English 455: Corpus Linguistics

Homework and Links

Brief Homework Assignments:

due Wednesday, Aug 26: HW1. Calculate (guesstimate) how many words a person experiences (hears/reads/produces) over the course of thirty years. What are the major variables that you need? When you are done, take a look at Michael Stubbs's guesstimation in section 6.2 of his essay Collocations and Semantic Profiles: On the Cause of the Trouble With Quantitative Studies. You will also find there references to other, similar estimations. Email me your results on Wednesday.

due Monday, Aug 31: HW2. Go to some of the electronic text sites we visited and download a text or two. Make a directory on your working computer in which to collect your texts. Start thinking about gathering a "test text" and texts for your semester project. What sorts of texts did you find collected? What problems did you have downloading specific texts? Were you able to read them after they had been downloaded? Also search around the web for additional texts that might interest you, such as those of a particular author, genre, language, or historical period. Most corpus research will be genre-related in some way, either looking for genre-specific characteristics or comparing characteristics across genres. Write a paragraph answering these questions and email it to me before class on Monday.

Wed, Sept. 2: HW3. Either download WordSmith Tools, or use the perl text tools available from our Moodle page. Get also the the US Presidents Inaugural Addresses (uspis10.txt) and W's inaugural (inaug-w.txt) and/or W's second inaugural (inaug2-w.txt) and or Obama's first inaugural address. Compare W's or Obama's inaugural address with one or more of his predecessors'. Can you find words or constructions that reflect the speakers' political agenda? Alternatively, what can you learn about the sub-genre "inaugural address"? Some items that are usually interesting are: personal pronouns, patriotic terms like "freedom," "democracy," or "children," politically-inflected words like "diversity," "wealthy," or "global." Write up two things as notes: any interesting observations about the texts, and any functions you'd like to be able to do with the program but can't.

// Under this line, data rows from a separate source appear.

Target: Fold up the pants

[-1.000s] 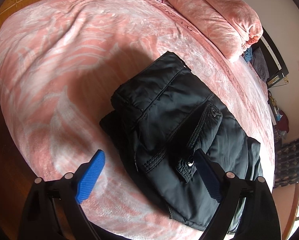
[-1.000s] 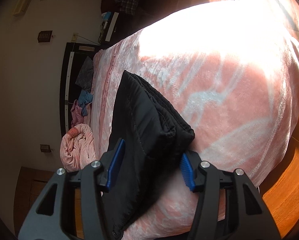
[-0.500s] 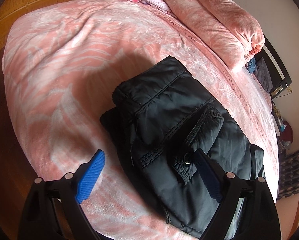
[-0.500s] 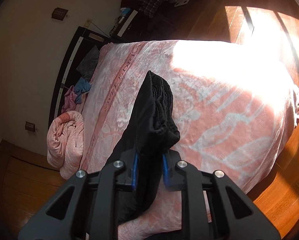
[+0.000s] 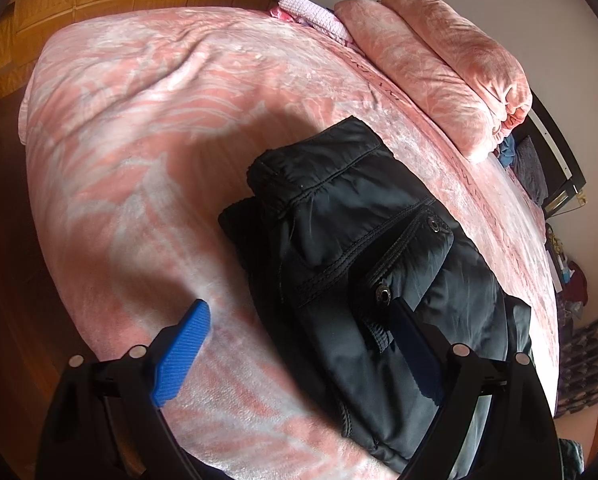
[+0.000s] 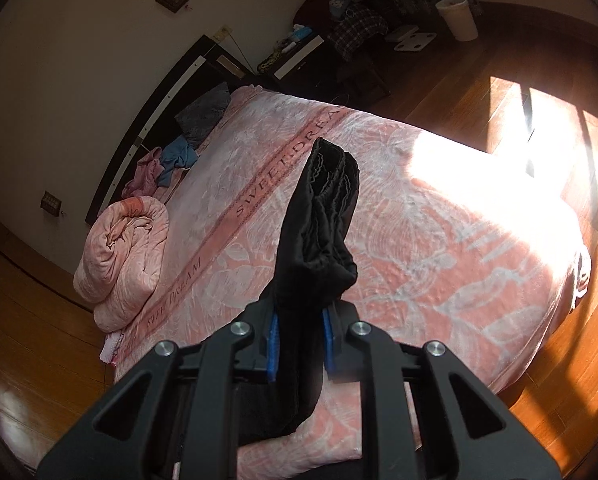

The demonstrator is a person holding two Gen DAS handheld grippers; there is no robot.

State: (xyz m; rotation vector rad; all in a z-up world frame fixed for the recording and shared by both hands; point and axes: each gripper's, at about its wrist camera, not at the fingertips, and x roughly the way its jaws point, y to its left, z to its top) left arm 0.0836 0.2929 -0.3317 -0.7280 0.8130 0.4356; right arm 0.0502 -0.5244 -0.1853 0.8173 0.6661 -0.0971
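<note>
Right wrist view: one pair of black pants, already folded into a thick bundle, is being pinched at one end by the right gripper, its fingers clamped on the fabric, and held over the pink bed blanket. Folding is judged nearly done; setting down and squaring off are being left. Beside the pants, the left gripper is being held with fingers wide apart, gripping nothing. Beyond the pants, one rolled pink quilt is lying near the headboard.
</note>
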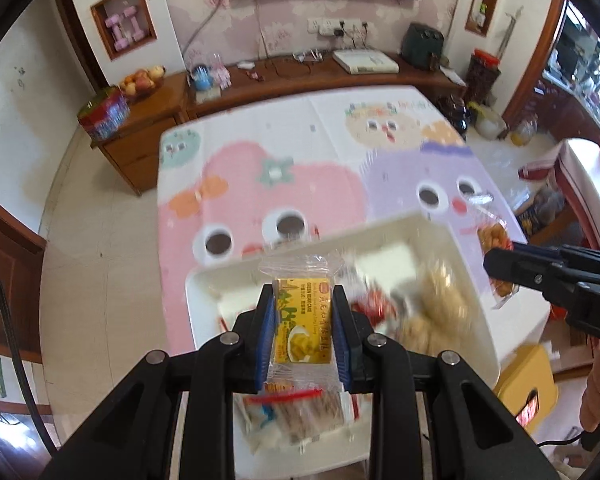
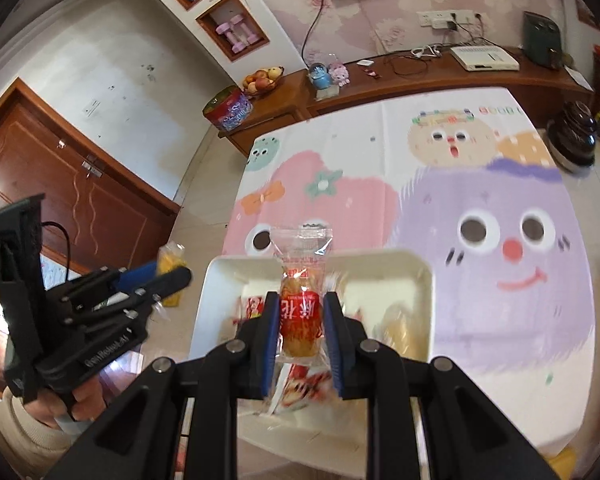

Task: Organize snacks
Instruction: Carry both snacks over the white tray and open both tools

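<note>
Both grippers are loaded and up in the air over the tray. The left gripper [image 1: 303, 312] has its blue pads clamped on a yellow green bean cake [image 1: 303, 320] in a clear wrapper, the packet standing on end between the pads with its crimped top poking out at 12 o'clock. The right gripper [image 2: 302, 320] is pinched on a red snack [image 2: 302, 312], a clear packet with a red label and something golden and fried inside, also upright between the pads.

Under both sits the white tray [image 1: 440, 236], blurry but clearly holding more snacks: some pale puffy ones at about 3 o'clock from the cake, a red wrapper just beside the right pad, and a clear bag with a red strip down at 6 o'clock. In the right wrist view the tray [image 2: 380, 258] has red packets at 9 o'clock of the snack and a yellowish one at 3 o'clock.

The tray rests on a table under a cartoon cloth [image 1: 260, 184], pink and purple faces with googly eyes. From the left view the right gripper comes in at 3 o'clock with its snack sticking out. From the right view the left gripper is at 9 o'clock, a hand [image 2: 56, 404] in a cream sleeve wrapped round its grip.
</note>
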A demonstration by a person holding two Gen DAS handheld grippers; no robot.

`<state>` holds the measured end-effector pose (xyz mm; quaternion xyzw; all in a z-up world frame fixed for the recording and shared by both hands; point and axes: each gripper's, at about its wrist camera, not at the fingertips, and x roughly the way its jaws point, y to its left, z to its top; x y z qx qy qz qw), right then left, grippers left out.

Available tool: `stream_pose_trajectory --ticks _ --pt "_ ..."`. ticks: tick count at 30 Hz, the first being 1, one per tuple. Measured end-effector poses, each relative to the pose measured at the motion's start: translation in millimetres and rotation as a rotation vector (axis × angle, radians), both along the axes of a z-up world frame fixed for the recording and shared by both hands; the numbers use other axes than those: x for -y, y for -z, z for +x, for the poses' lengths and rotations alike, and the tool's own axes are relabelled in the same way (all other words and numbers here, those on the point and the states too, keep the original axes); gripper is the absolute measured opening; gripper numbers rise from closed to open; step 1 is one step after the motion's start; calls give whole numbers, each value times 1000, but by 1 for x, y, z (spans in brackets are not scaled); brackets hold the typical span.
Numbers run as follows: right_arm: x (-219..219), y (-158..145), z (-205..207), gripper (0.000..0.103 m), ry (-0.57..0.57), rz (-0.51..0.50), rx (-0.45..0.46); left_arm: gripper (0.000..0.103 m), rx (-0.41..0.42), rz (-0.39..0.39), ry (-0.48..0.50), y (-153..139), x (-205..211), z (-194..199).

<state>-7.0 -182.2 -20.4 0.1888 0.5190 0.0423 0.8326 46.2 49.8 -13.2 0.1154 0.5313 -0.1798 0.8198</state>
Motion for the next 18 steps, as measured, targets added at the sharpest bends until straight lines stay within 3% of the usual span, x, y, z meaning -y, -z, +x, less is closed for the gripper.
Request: stream_pose_trajectory --ticks 8,18 --pt "-31 17 -43 22 88 -72 -19 25 -14 85 110 20 -7 -34" --pt "-61 16 -64 23 106 -152 11 25 -29 116 136 37 -9 -45"
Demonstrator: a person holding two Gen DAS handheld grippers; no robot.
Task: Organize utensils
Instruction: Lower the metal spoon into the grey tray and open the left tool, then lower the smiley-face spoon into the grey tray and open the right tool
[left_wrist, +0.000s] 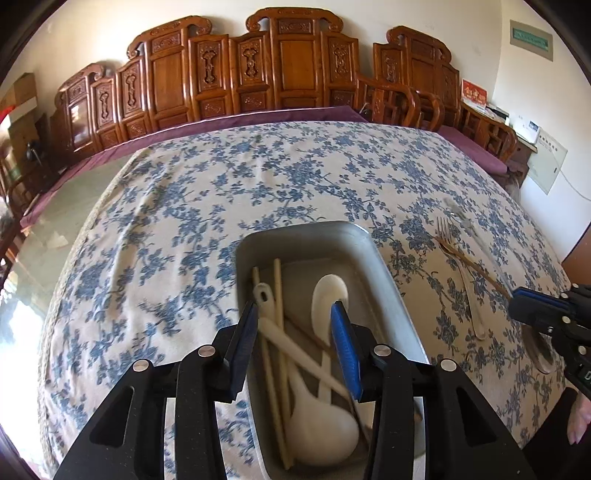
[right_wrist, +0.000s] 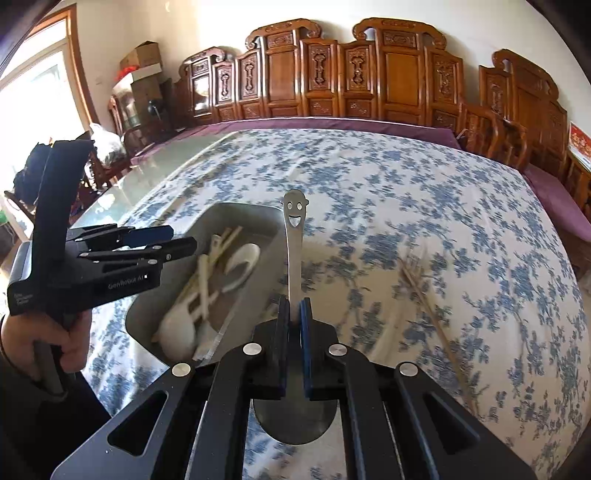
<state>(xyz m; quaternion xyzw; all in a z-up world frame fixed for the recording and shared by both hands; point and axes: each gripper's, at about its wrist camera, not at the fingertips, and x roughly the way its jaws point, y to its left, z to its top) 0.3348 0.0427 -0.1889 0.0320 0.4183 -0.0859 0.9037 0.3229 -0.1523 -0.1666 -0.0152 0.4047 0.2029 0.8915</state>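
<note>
A metal tray (left_wrist: 373, 258) on the floral tablecloth holds white ceramic spoons (left_wrist: 328, 295) and wooden chopsticks (left_wrist: 277, 295). My left gripper (left_wrist: 295, 314) is open and empty just above the tray. My right gripper (right_wrist: 294, 306) is shut on a metal spoon with a smiley-face handle (right_wrist: 293, 236), held above the cloth right of the tray (right_wrist: 236, 212). A fork (left_wrist: 445, 230), a chopstick (left_wrist: 476, 267) and a white spoon (left_wrist: 472, 310) lie on the cloth right of the tray. The right gripper also shows at the left wrist view's right edge (left_wrist: 532, 306).
Carved wooden bench backs (left_wrist: 288, 62) with a purple cushion (left_wrist: 258, 116) line the far side of the table. A bare glass strip (left_wrist: 48, 229) runs along the table's left side. Chopsticks (right_wrist: 432, 310) lie blurred on the cloth in the right wrist view.
</note>
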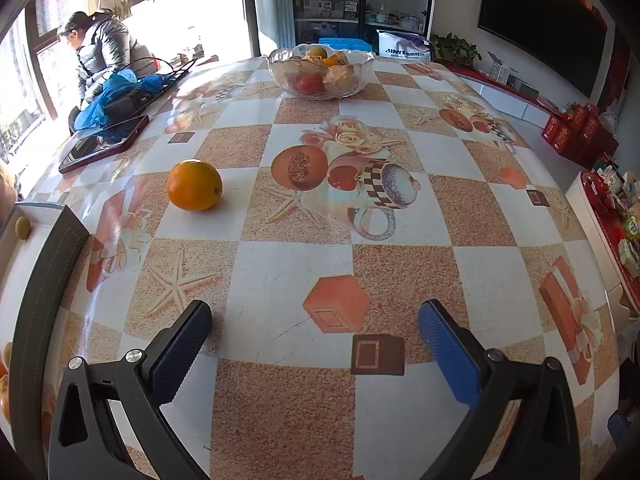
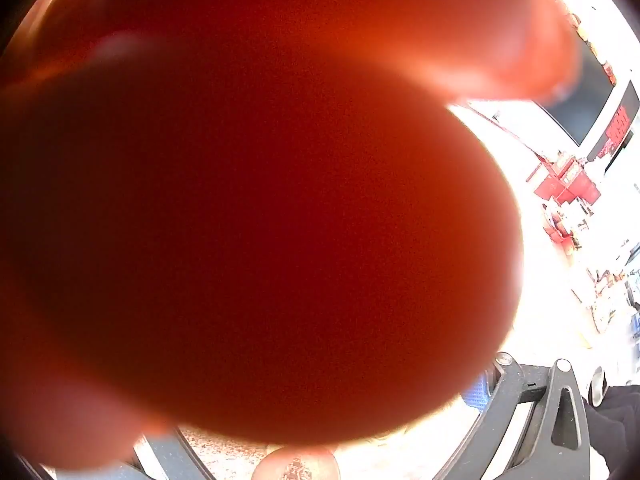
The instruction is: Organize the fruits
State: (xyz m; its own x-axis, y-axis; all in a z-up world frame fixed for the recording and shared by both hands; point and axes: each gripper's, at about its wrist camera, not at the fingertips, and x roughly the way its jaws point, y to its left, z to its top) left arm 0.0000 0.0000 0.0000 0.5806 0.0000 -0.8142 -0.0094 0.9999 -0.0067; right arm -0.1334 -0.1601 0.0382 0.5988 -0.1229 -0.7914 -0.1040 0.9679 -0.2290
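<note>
1. Right wrist view: blocked almost wholly by a blurred red-orange mass [image 2: 256,220] pressed close to the lens; impossible to tell what it is.
2. Of the right gripper [image 2: 318,424], only the black finger arms seen at the bottom corners, plus a sliver of blue pad [image 2: 476,390]; spread wide, tips hidden, nothing recognisable between them.
3. Beyond the mass, only washed-out glare and some red boxes [image 2: 568,184], too bleached to read.
4. Left wrist view: left gripper [image 1: 316,312] hovering over the near edge of the table [image 1: 280,272], fingers [image 1: 188,344] fully apart, holding nothing, only the patterned cloth between them.
5. One glass bowl [image 1: 276,60] at the middle of the far edge, holding several fruits: one red fruit [image 1: 308,84] low in front, yellow-orange ones above; exact count lost behind the rippled glass.
6. One loose orange [image 1: 194,185] lying on the surface toward the left edge, well apart from the bowl and from the gripper.
7. One dark tablet [image 1: 104,144] in a red case at the left edge, behind the orange.
8. One blue cloth [image 1: 120,96] bunched over something dark near the far left corner; contents not discernible.
9. One person [image 1: 100,44] in a dark jacket by the window, past the far left corner.
10. Grey curved frame [image 1: 40,280] cut off at the picture's left; unidentifiable.
</note>
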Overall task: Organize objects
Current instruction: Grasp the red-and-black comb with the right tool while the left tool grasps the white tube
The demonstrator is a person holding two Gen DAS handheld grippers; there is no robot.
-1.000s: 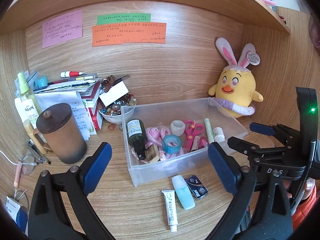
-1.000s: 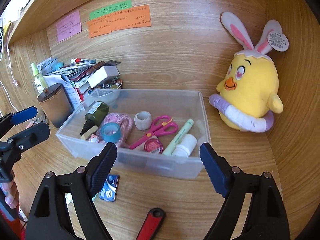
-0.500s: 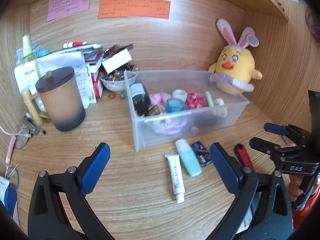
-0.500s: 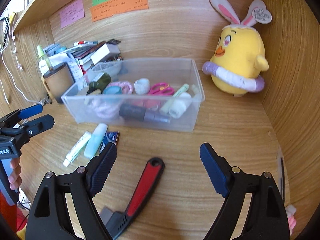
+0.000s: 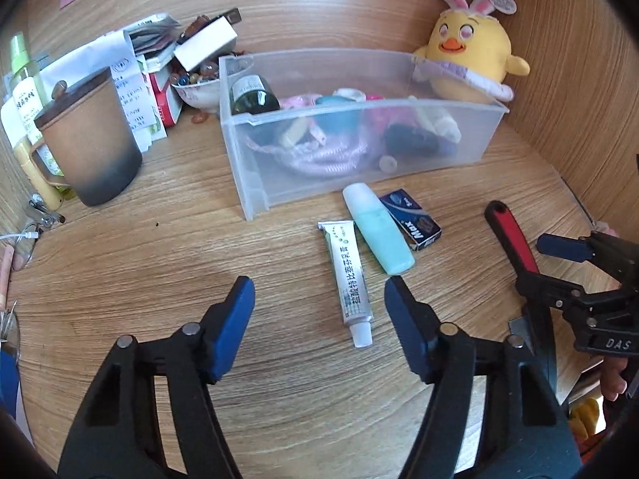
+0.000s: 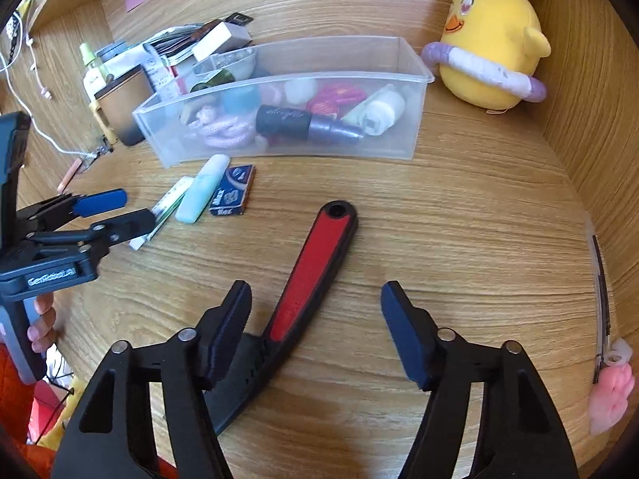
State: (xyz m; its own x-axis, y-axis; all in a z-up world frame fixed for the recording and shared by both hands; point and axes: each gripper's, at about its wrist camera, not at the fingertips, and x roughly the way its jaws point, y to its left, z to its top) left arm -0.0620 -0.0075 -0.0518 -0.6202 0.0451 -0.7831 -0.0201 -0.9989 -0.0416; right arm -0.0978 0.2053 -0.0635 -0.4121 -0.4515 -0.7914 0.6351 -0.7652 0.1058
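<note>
Both pairs of fingers have just been closing yet grip nothing. Those of the left gripper stand half-wide above the desk, its right pad just beside the white ointment tube; a mint bottle and a small blue box lie near, in front of the clear bin. Those of the right gripper straddle the red-and-black handled tool. I'd centre each gripper over its item, lower squarely, and squeeze across the narrow width before lifting toward the bin.

Matt wood-grain desk, frosted translucent plastic bin, soft plush chick.
</note>
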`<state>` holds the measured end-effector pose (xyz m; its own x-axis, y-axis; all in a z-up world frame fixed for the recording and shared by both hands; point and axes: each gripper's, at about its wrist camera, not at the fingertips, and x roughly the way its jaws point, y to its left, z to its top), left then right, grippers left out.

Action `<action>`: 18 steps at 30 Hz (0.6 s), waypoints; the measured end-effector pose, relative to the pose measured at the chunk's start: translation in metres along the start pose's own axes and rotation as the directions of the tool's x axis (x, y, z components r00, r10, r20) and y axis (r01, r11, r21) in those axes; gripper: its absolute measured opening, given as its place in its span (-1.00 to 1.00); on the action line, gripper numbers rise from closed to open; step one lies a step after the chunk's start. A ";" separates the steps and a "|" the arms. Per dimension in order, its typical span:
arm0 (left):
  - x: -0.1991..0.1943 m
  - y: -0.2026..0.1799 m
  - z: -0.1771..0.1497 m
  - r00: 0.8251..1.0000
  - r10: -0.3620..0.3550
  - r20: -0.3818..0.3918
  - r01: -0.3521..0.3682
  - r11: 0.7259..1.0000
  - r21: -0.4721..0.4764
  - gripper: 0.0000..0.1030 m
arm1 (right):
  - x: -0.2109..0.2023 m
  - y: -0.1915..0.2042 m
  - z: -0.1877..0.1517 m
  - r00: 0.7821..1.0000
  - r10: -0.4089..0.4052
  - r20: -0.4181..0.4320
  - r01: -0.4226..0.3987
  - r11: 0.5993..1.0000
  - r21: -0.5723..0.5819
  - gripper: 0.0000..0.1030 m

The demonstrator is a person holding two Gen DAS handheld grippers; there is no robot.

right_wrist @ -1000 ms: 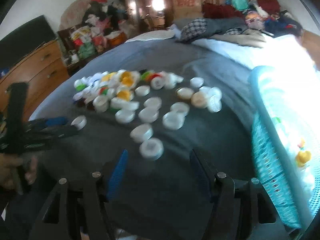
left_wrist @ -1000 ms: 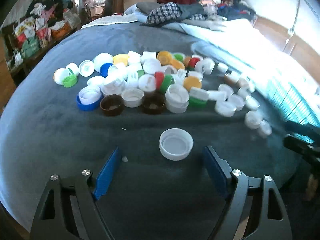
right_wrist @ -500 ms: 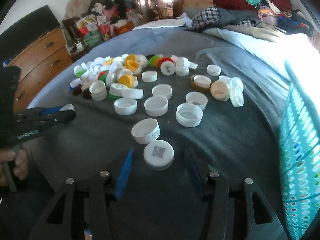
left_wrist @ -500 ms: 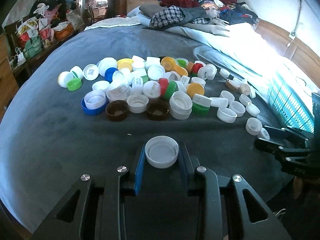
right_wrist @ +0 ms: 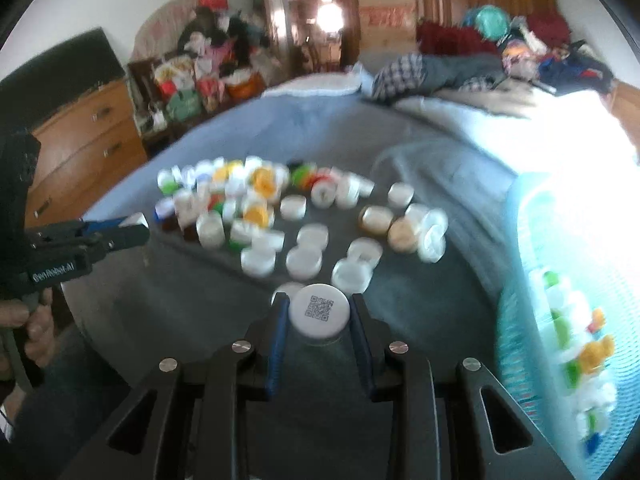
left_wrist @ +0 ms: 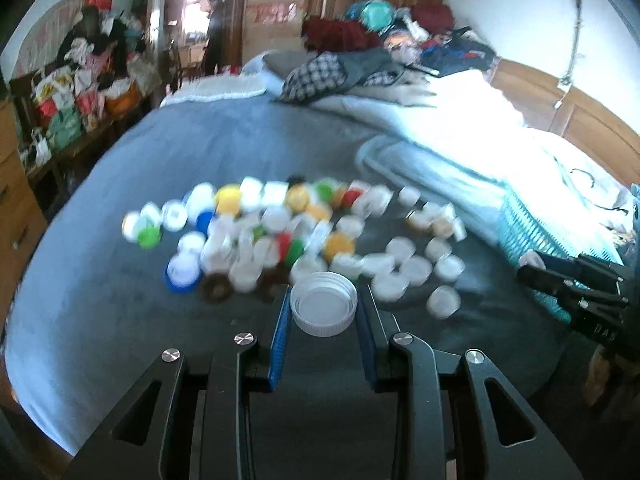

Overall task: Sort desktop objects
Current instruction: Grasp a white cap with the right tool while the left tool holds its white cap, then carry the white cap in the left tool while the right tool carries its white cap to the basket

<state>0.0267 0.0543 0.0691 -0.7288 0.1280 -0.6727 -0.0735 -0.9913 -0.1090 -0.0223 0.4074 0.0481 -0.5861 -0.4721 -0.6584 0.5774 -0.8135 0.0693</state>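
Left gripper (left_wrist: 323, 312) pinches an open-side-up white cap (left_wrist: 323, 309). Right gripper (right_wrist: 319, 318), jaws closing, clamps a QR-marked cap (right_wrist: 319, 316). Loose cap pile (left_wrist: 264, 232) lies ahead on the grey blanket (left_wrist: 100, 300); turquoise basket (right_wrist: 560, 320) at right.

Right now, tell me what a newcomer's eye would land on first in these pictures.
First, the two white caps up close: the left tool grips an open-side-up white cap, and the right tool is closing on a cap with a QR code between its fingers. Behind them a heap of mixed-colour caps sprawls across the grey bedspread, and a turquoise basket already holding caps stands at the right edge.
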 end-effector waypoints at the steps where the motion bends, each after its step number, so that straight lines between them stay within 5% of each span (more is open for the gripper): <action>1: -0.002 -0.005 0.005 1.000 -0.007 0.007 0.007 1.000 0.006 -0.49 | -0.010 -0.004 0.005 1.000 -0.012 0.019 0.012 1.000 0.007 -0.38; 10: -0.014 -0.093 0.065 0.990 -0.119 0.081 0.109 0.986 0.126 -0.49 | -0.091 -0.062 0.040 0.980 -0.155 0.127 0.143 0.985 0.095 -0.38; 18: -0.005 -0.200 0.112 0.972 -0.232 0.045 0.212 0.939 0.271 -0.49 | -0.134 -0.137 0.050 0.958 -0.272 0.097 0.248 0.947 0.205 -0.37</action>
<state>-0.0313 0.2485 0.1767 -0.7215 0.3532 -0.5955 -0.4080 -0.9118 -0.0464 -0.0513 0.5652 0.1637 -0.7730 -0.2638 -0.5769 0.2847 -0.9570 0.0562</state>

Mon, Sept. 14: HW4. Do exercise 2 from Chapter 1 of Stubbs. You may want to use the BNC sampler or Collins sampler at the links below. Write a summary of your findings and any data you would like to show us in a text file so it can be displayed on the projector in class. Email it to me or upload it to Moodle.

Wed, Sept. 16: HW5. Following Stubbs's examples in section 2.2, discover a lemma whose different word-forms have very different collocations. Hint: think of frequently recurring idioms or phrases that usually take a specific grammatical form, like his example "time-consuming." Try to evaluate if the word could be said to have different meanings in its different forms. Email it to me or upload it to Moodle.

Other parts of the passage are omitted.